If that wasn’t difficult enough, this month held other challenges too. Work was incredibly busy and it was hard for me to leave it all at the office at times. I had to make a few changes in my daily routine in order to be fully present with the boys when we were home and those changes made a huge difference in our time together in the evenings. Evenings have been my best chance to possibly catch Chris online so that we could chat for even just a few moments. I found that I was so focused on catching him, that I was missing out on some great play and connection time with Brody and Caleb. I realized that I had to let that go and be absolutely present with the boys even if that meant I would miss Chris for a day or two. So, on most days now I don’t take my computer out until the boys have gone to bed and we have had so much fun!

 


This month also saw a huge decline in the amount of communication from Chris. Before I was getting semi-frequent phone calls; they were short, but at least I was hearing his voice from time to time. Now, we maybe get to chat for a few moments every couple days on facebook, but that is about it. I miss him so much. Through a USO program called United Through Reading, Chris was able to send the boys a book and a video of himself reading that book to them. It was AWESOME! The boys are still over the moon about seeing daddy read to them. Me, however? I cry every time we watch it. I miss his face, I miss his voice.
And, Brody is missing his daddy. Wow. Nighttime is so very hard these days. For Brody, that is when all the emotion of missing Chris sets in. He has trouble getting to sleep and it is not uncommon for him to wake up in the middle of the night just crying that he misses daddy. It is heartbreaking and also, if I am honest, in the day-to-day parenting of it, a little frustrating. He gets out of bed multiple times a night and I can never be sure what might send him from happy into tears at night. I try to balance lots of snuggles with good firm boundaries, but some nights are just hard.
So, it’s been a hard month; much more difficult than the previous two it seems. But, in the midst of all that, I am still doing lots of things to be sure we are still having fun and enjoying life. I refuse to sit around and sulk and pout all day. So, the boys and I stay busy, we play and have fun and sometimes when we all need it, we have a movie and pj day.

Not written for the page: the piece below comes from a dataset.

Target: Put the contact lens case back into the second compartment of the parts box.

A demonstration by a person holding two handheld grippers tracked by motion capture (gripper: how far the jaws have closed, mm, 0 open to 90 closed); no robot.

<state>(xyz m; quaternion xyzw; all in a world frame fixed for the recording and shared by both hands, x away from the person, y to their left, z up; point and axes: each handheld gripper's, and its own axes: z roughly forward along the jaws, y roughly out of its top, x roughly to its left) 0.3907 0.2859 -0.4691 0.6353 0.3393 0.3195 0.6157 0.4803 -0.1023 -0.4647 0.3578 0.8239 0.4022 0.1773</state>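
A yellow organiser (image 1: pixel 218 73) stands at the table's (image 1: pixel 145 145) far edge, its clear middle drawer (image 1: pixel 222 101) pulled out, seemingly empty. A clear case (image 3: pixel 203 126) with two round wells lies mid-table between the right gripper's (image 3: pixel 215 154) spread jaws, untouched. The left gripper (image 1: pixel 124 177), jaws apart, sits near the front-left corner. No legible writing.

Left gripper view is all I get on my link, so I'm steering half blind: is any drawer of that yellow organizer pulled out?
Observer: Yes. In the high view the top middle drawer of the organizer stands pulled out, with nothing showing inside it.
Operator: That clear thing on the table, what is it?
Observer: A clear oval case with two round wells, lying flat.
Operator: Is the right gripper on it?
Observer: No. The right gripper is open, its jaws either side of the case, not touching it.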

The verse that has stuck out to me most this month is this:
Joshua 3:5 – “…Consecrate yourselves, for tomorrow the Lord will do amazing things among you.”
I have unwavering trust that the Lord will do (and is doing) amazing things through this time. My job in the whole grand scheme? Consecrate myself unto Him. That’s it. Lock eyes with the Lord and let Him handle the rest. As long as my eyes are fixed on the Author and Perfector of my faith, I will be able to walk on stormy waters and not sink.
So, yes, deployment totally stinks. I miss my love more than I can bear, I hate seeing my boys miss their daddy and I am tired. BUT…I will choose to consecrate myself for I KNOW that the Lord will do amazing things! He is my Strong-tower and the Joy of my Salvation. In Him alone will I rejoice!

Prayer Requests:
-          Pray for Brody; particularly for his nights. Pray that he would so clearly sense his Abba Daddy’s arms around him as he snuggles in for sleep.
-          Pray for Chris – sleep is elusive over there also as nighttime tends to be filled with activity (the war kind, not the fun kind). Pray for his safety; pray protection over his heart as he deals with the realities of war. In the midst of all else that he is doing over there, he is starting online school for his Masters as well (two actually!), so pray for that.
-          Pray for me that I would keep priorities in line, that I would have good self-care to be the best mom I can be.
-          Pray for Caleb – he’s our little trooper, for sure. I am navigating lots of change with him (taking away his pacifier, moving him into his big-boy bed and potty training), so I want to be cautious and aware of any additional toll these might take on him.